Ospite delle giornate Amarcord, voce appassionata e coinvolgente, il giornalista sportivo Francesco Repice ci ha raccontato di essere felice di: «Parlare con ex calciatori. Anzi, levo “ex” perché calciatori non si smette mai di esserlo. Con molti di loro ho incrociato gli scarpini sui campi di gioco, non di erba sintetica ma di terra e cemento. Sono felice di averli rivisti e che grazie allo sport, al pallone e alla convivenza all’interno di uno spogliatoio, microcosmo assai educativo, abbiamo fatto una buona vita e siamo arrivati fin qui. Ognuno di loro ha avuto un percorso importante, magari con difficoltà e inciampi, ma la vita non è qualcosa di lineare. Ho ricevuto tantissime critiche quando dissi che Diego Armando Maradona è un esempio per i ragazzi. I mulini bianchi non esistono. Esistono i problemi, i vizi. Dover sopportare il regime dei “Desaparecidos” e dover portare da mangiare a casa con i primi soldi guadagnati, probabilmente incide sulla mente di un ragazzo. Nella mente dei giovani che hanno partecipato a questo evento, rimane la possibilità di confrontarsi con il più forte, il più debole, il più prepotente, con tutti. Ciò li farà crescere».

Repice rivolge un sentito ringraziamento al presidente Perri perché «sta facendo qualcosa di davvero importante per questa città e per questa Regione. La possibilità di calpestare erba sintetica di ultimissima generazione dà ai ragazzi l’opportunità di stare lontano dalle tante rogne che affliggono la nostra terra. Non c’è niente che tenga distanti i giovani da strade sbagliate che questo campo di calcio, sia esso di cemento, erba sintetica, erba naturale».

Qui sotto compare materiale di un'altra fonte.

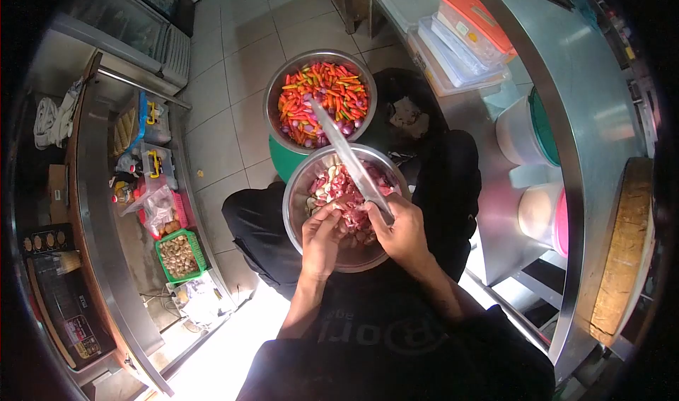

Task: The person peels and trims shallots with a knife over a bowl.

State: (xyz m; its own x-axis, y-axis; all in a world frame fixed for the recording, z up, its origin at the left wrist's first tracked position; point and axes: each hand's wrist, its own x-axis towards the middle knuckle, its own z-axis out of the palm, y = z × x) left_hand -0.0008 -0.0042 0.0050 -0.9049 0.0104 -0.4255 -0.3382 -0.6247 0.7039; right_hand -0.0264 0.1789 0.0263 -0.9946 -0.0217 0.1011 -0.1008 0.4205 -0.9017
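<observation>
My right hand (pixel 403 228) is closed around the handle end of a long knife (pixel 346 153), whose blade points up and away over the near bowl. My left hand (pixel 323 238) has its fingers pinched together over that bowl, close to the right fingertips; what they hold is too small to make out. The near metal bowl (pixel 292 213) rests at my lap and holds reddish and pale cut pieces (pixel 336 185). Beyond it, a second metal bowl (pixel 270 111) is filled with red, orange and green chilies (pixel 339 83) and some purple shallots (pixel 346 127).
A green stool (pixel 281 159) is under the far bowl. On the left shelf are a green basket (pixel 180 254) and bags. Lidded containers (pixel 470 33) and buckets (pixel 520 129) stand on the right shelf, beneath a metal counter (pixel 559 61).
</observation>
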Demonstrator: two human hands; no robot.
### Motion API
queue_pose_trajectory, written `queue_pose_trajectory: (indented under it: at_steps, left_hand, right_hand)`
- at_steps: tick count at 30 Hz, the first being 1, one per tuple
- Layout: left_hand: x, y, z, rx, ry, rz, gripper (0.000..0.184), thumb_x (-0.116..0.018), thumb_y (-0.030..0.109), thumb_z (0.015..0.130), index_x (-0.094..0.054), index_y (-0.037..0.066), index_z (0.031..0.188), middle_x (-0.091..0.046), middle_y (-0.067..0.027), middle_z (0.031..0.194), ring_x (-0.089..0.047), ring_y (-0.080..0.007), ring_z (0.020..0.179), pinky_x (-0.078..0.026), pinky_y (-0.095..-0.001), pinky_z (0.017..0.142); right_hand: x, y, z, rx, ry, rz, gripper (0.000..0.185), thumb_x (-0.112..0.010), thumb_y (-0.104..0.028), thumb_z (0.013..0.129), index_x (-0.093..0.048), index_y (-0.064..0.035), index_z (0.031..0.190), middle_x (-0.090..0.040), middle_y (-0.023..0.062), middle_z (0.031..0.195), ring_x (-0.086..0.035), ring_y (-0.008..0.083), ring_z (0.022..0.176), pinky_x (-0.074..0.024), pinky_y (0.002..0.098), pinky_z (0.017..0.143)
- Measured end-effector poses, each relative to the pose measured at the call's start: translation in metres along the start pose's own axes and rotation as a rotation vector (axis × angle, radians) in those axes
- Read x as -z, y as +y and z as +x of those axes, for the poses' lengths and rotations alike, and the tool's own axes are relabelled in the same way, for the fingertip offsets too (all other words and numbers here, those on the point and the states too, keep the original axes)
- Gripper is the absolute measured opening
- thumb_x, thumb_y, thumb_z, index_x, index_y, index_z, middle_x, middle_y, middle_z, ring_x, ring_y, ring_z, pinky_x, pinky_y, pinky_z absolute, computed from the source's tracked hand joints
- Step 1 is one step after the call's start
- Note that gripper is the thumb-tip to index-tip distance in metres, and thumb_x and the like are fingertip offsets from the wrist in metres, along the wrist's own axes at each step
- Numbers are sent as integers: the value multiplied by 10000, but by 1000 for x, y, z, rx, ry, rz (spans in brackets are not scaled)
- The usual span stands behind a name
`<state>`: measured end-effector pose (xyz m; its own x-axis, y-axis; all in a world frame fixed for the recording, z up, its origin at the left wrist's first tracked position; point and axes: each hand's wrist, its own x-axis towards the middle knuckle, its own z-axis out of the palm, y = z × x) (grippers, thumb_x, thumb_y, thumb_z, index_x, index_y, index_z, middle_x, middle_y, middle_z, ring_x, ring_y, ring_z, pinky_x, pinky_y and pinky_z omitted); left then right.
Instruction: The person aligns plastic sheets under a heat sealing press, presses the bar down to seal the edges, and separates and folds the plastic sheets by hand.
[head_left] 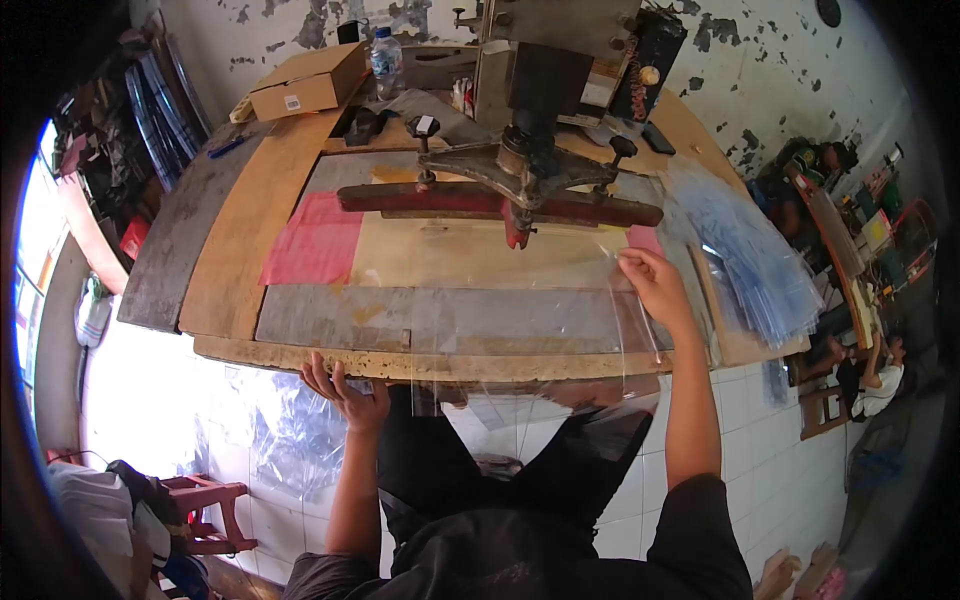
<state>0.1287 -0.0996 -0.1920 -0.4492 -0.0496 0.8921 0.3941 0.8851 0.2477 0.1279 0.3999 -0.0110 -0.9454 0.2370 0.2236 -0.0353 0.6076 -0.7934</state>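
My right hand (655, 285) pinches the edge of a clear plastic sheet (520, 335). The sheet spreads across the table's front part and hangs over the edge toward my lap. My left hand (348, 398) is at the wooden front edge (300, 355) of the table, fingers apart, holding nothing that I can make out. Beyond my right hand runs the long red-edged bar (590, 208) of a press, above a yellowish strip (470, 255) with a pink cloth (315, 238) at its left end.
A pile of clear plastic sheets (755, 260) lies at the right of the table. At the back stand a cardboard box (308, 82) and a water bottle (386, 65). Loose plastic (295, 440) lies below left, near a red stool (212, 510). Other people sit at far right.
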Motion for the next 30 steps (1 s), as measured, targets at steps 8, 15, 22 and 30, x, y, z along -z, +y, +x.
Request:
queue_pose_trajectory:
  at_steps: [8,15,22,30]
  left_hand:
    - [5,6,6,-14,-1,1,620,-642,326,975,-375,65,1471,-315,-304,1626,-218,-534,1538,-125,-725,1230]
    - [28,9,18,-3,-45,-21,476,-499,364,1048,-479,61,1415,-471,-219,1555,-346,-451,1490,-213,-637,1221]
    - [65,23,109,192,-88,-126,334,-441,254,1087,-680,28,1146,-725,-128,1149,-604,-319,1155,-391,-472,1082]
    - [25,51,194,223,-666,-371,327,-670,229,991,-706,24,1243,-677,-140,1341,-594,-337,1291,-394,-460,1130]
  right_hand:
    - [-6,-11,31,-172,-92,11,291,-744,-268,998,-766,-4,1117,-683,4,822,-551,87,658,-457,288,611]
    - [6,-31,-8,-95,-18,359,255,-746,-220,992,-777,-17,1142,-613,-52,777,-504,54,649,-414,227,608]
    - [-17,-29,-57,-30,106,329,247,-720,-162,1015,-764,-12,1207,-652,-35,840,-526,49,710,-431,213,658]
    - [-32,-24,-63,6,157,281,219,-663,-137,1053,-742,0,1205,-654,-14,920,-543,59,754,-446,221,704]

Ma com’è nata la passione del noto giornalista per il calcio e per la radiocronaca? «Dal fatto di essere un “calciatore frustrato”, cioè di non poter essere arrivato a calciare il pallone ai massimi livelli. Quindi, per rimanere nell’ambiente ho deciso di fare il giornalista. L’arbitro non faceva per me (sorride, ndr). La prima radiocronaca risale al 1978-79, Rende-Paganese dal Marco Lorenzon di Rende con la richiesta ad una signora che aveva il balcone sullo stadio. Non potevo andare in tribuna stampa perché non ero ancora maggiorenne. Pregai questa signora di farmi salire sul suo terrazzo e di farmi attaccare la spina della radio che mi concedeva la possibilità di raccontare la partita di calcio. Da lì, è nato tutto. Alla fine di quella stagione, una domenica sì e una no, la signora mi preparava la pasta ripiena. Ero diventato uno di famiglia». Cosa suggerisce il celebre radiocronista ai giovani che desiderano intraprendere la carriera di giornalista sportivo? «Leggere riviste, libri, quotidiani, settimanali, scritte sui muri, pubblicità. Tutto. Le parole sono sempre importanti per quello che facciamo».